En gros, la musique est plus ressentie pour ma part sur un vinyle. En effet, entre le moment où l’on dépose délicatement le vinyle sur son lecteur et où la musique commence, je suis toujours étonné par ce son qui ressort et il n’est jamais le même. En plus de cela, un vinyle çà fait classe : c’est plus ancien et contrairement aux MP3 ou aux CD, les vinyles ne peuvent s’écouter partout.
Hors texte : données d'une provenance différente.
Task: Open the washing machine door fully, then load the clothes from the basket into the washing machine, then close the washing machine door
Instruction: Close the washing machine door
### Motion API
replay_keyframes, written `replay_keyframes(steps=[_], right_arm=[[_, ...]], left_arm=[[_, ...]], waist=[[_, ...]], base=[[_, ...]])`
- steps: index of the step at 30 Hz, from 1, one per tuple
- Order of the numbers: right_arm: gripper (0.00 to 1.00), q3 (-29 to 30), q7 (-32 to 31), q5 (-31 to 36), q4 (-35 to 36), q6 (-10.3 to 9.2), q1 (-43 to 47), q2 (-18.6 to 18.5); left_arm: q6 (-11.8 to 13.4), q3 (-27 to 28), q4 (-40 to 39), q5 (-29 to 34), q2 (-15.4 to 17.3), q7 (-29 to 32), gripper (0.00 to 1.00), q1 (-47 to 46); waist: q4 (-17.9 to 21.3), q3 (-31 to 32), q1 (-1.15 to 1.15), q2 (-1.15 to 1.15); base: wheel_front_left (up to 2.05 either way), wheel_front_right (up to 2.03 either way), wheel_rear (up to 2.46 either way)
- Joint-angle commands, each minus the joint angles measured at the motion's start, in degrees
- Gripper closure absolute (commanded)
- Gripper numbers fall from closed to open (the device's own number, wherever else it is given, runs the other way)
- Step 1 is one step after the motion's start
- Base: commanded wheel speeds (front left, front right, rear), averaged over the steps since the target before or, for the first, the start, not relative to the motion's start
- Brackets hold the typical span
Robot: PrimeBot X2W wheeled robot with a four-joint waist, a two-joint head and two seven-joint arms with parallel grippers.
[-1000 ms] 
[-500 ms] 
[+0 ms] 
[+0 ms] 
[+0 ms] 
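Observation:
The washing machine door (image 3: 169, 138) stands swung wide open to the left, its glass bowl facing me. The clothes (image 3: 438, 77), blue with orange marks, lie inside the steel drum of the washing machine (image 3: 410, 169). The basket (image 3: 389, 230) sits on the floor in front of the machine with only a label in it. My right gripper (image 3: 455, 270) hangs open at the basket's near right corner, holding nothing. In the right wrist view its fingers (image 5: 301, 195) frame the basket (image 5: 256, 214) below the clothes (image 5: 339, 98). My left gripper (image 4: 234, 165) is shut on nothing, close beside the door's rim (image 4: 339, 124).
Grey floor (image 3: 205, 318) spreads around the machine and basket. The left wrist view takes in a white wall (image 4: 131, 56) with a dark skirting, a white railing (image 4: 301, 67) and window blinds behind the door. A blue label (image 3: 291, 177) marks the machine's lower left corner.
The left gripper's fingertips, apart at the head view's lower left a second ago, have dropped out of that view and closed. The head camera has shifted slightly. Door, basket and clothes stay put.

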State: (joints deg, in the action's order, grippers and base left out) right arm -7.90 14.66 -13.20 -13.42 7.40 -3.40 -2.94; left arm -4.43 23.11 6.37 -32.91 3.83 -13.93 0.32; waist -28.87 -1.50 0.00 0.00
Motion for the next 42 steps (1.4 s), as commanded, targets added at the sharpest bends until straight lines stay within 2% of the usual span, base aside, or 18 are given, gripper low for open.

Ainsi lorsqu’on écoute un vinyle, on déguste et on profite de la musique. (NdR : ce n’est clairement pas pratique mais c’est une expérience unique).

Timothée, étudiant école ESRA Rennes, section ISTS 2 (technicien du son)

Moi-même j’ai grand plaisir à aller chez le disquaire […] acheter un vinyle, sentir l’odeur du neuf, enlever sa pochette antistatique et écouter le son chaud de ce support encore immaculé. J’aime regarder sa pochette, savoir que mon argent dépensé va récompenser le travail des artistes, et surtout, profiter de la cohérence indéniable des pistes qu’offre un album, du voyage qu’il procure.

Ils ont parfaitement conscience de l’expérience sensorielle particulière voire unique que revêt l’utilisation d’un disque vinyle donc de son impact sensitif (mais ils ne l’expriment pas en ces termes). C’est rassurant.